_REQUIREMENT_
Give back exactly the lines of the material below, starting with the line with "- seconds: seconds" and going on through the line with "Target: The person".

_MATERIAL FOR THIS TASK_
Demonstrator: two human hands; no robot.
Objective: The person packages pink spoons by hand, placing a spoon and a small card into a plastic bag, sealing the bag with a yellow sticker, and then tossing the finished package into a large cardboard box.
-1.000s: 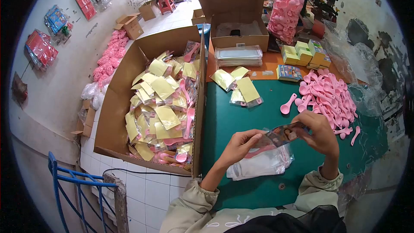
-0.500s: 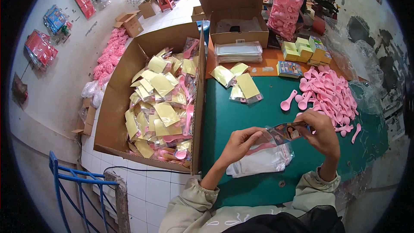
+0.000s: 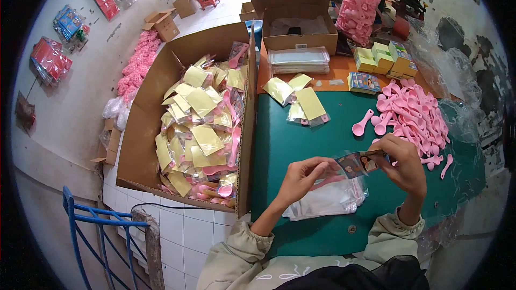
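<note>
My left hand (image 3: 300, 179) and my right hand (image 3: 404, 164) together hold a small clear packet with a printed picture card (image 3: 359, 163) above the green table (image 3: 301, 139). A pink piece shows inside the packet near my left fingers. Directly under my hands lies a stack of empty clear plastic bags (image 3: 328, 200). A heap of loose pink spoons (image 3: 414, 115) lies just beyond my right hand.
A large open cardboard box (image 3: 156, 91) full of packed spoons with yellow cards stands at the left. A few finished packets (image 3: 300, 101), a pile of clear bags (image 3: 299, 60), small yellow boxes (image 3: 384, 59), printed cards (image 3: 364, 82), another carton (image 3: 293, 5) and a bag of pink spoons (image 3: 357, 8) lie further back.
My hands and the packet have stayed almost in place; the packet has tilted slightly and the view has shifted a little downward.
</note>
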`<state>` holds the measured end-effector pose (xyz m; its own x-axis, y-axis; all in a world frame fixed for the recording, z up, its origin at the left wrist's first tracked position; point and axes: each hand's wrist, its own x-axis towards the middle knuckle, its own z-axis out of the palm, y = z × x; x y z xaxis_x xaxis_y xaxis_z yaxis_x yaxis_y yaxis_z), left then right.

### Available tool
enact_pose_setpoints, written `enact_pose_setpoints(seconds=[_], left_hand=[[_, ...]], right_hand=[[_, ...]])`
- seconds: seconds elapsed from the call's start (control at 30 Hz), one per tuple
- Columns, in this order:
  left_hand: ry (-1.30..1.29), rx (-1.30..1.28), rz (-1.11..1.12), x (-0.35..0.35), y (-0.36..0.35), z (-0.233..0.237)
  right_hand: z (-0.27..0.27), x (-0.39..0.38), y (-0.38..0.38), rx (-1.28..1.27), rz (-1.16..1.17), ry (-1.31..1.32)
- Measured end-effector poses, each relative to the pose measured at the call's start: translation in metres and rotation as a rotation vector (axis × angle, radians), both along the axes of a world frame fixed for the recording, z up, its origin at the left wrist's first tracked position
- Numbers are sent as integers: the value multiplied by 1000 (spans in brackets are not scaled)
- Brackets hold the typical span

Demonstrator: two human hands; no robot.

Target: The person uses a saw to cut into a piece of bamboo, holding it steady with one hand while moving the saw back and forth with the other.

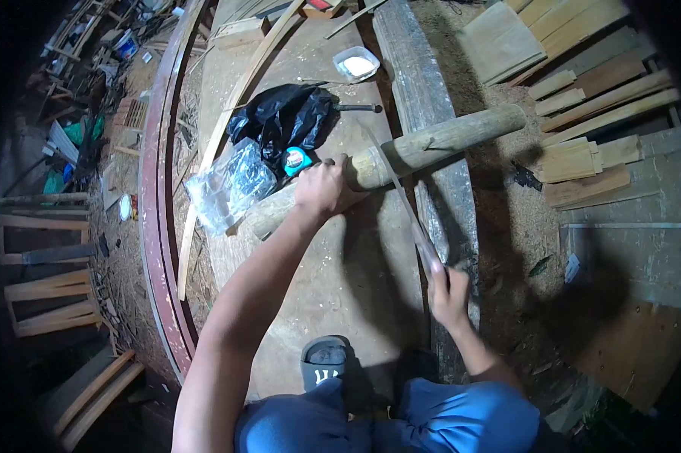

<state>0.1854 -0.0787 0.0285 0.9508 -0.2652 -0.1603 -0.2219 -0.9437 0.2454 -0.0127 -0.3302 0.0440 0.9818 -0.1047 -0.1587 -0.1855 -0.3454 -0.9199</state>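
A round log (461, 142) lies slantwise across the workbench, its right part over a heavy timber beam. My left hand (322, 187) is closed over the log left of its middle, pressing on it from above. In my right hand (449, 296) is the handle of a hand saw (407, 198), whose long narrow blade crosses the log just right of my left hand. Whether the teeth have cut into the wood cannot be made out. Beside my left hand are a teal tape measure (295, 160), a clear plastic bag (234, 185) and a black plastic bag (284, 113).
A metal tool shaft (358, 108) sticks out from the black bag. Farther off sits a small tub of white material (357, 65). The weathered beam (423, 68) runs along the right, with stacked boards (574, 162) beyond. A sandalled foot (325, 362) rests on the bench.
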Motion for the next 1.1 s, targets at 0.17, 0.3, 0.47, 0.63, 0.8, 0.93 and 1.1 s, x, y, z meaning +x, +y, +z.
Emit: enact_pose_setpoints(seconds=[0.17, 0.3, 0.47, 0.63, 0.8, 0.93, 1.1], left_hand=[[-151, -52, -16, -7, 2, -21], [-80, -30, -12, 0, 0, 1], [-9, -38, -18, 1, 3, 0], [-203, -46, -16, -11, 2, -21], [-35, -32, -14, -1, 2, -1], [29, -37, -8, 2, 4, 3], [-104, -18, -9, -6, -1, -7]], right_hand=[[-1, 48, 4, -23, 1, -22], [-25, 98, 27, -122, 7, -165], [-19, -5, -3, -78, 12, -137], [-13, 32, -6, -68, 15, -74], [-13, 95, 36, -81, -4, -201], [-16, 16, 5, -29, 17, -162], [-1, 0, -14, -36, -7, -2]])
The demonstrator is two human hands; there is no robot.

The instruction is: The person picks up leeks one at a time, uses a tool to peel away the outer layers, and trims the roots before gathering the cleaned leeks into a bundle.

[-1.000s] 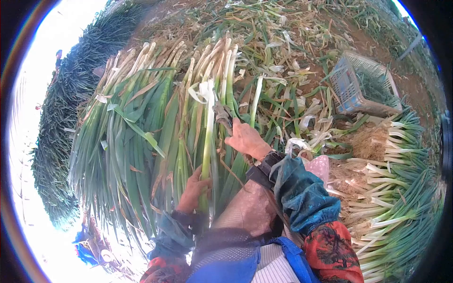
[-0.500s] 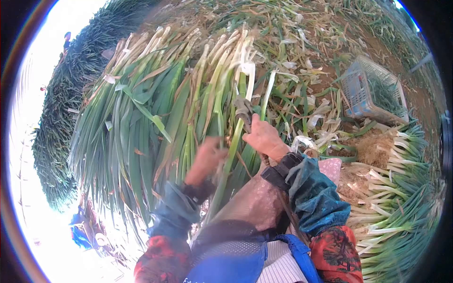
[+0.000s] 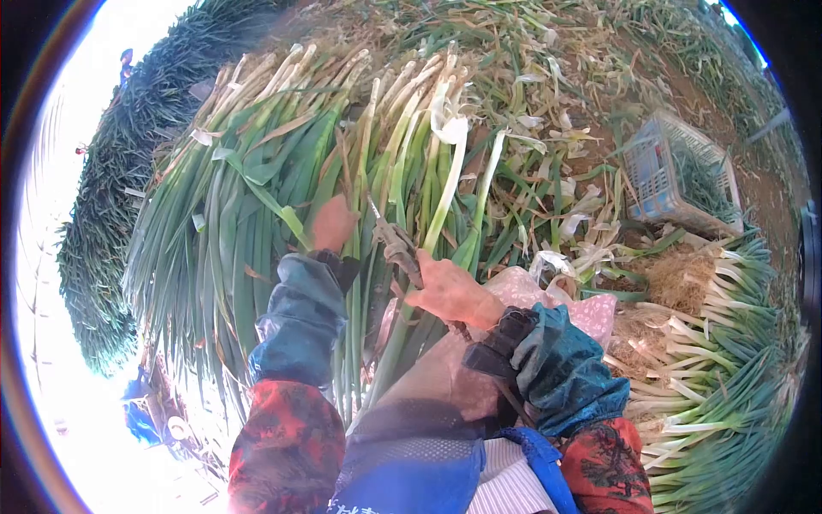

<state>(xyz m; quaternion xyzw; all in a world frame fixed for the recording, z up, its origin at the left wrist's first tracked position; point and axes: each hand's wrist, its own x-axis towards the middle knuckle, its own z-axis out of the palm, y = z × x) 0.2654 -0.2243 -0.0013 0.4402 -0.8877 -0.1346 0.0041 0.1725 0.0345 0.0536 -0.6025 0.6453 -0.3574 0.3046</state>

_RESPONSE TO THE TASK_
- seconds: seconds elapsed from the call's start (control at 30 Hz), one per tuple
- Columns, in this order:
  left_hand: ry (-1.30..1.29), rx (-1.30..1.28), rz (-1.11..1.12), x (-0.35..0.35), y (-0.36..0.35), z (-0.233..0.237)
  right_hand: z (-0.27..0.27), x (-0.39..0.38), y (-0.38..0.38), rx (-1.28..1.27), rz (-1.16..1.17), ry (-1.31..1.32)
- Measured end-effector poses, each relative to the pose measured at the call's start: translation in metres and rotation as a rotation vector (axis × angle, radians), both along the axes of a world frame fixed for the recording, z up, its origin at the left wrist's first tracked position
- Numbers are sent as integers: the value multiplied by 1000 (spans in brackets are not scaled)
- Brackets hold the typical span

Demonstrator: two human hands; no robot.

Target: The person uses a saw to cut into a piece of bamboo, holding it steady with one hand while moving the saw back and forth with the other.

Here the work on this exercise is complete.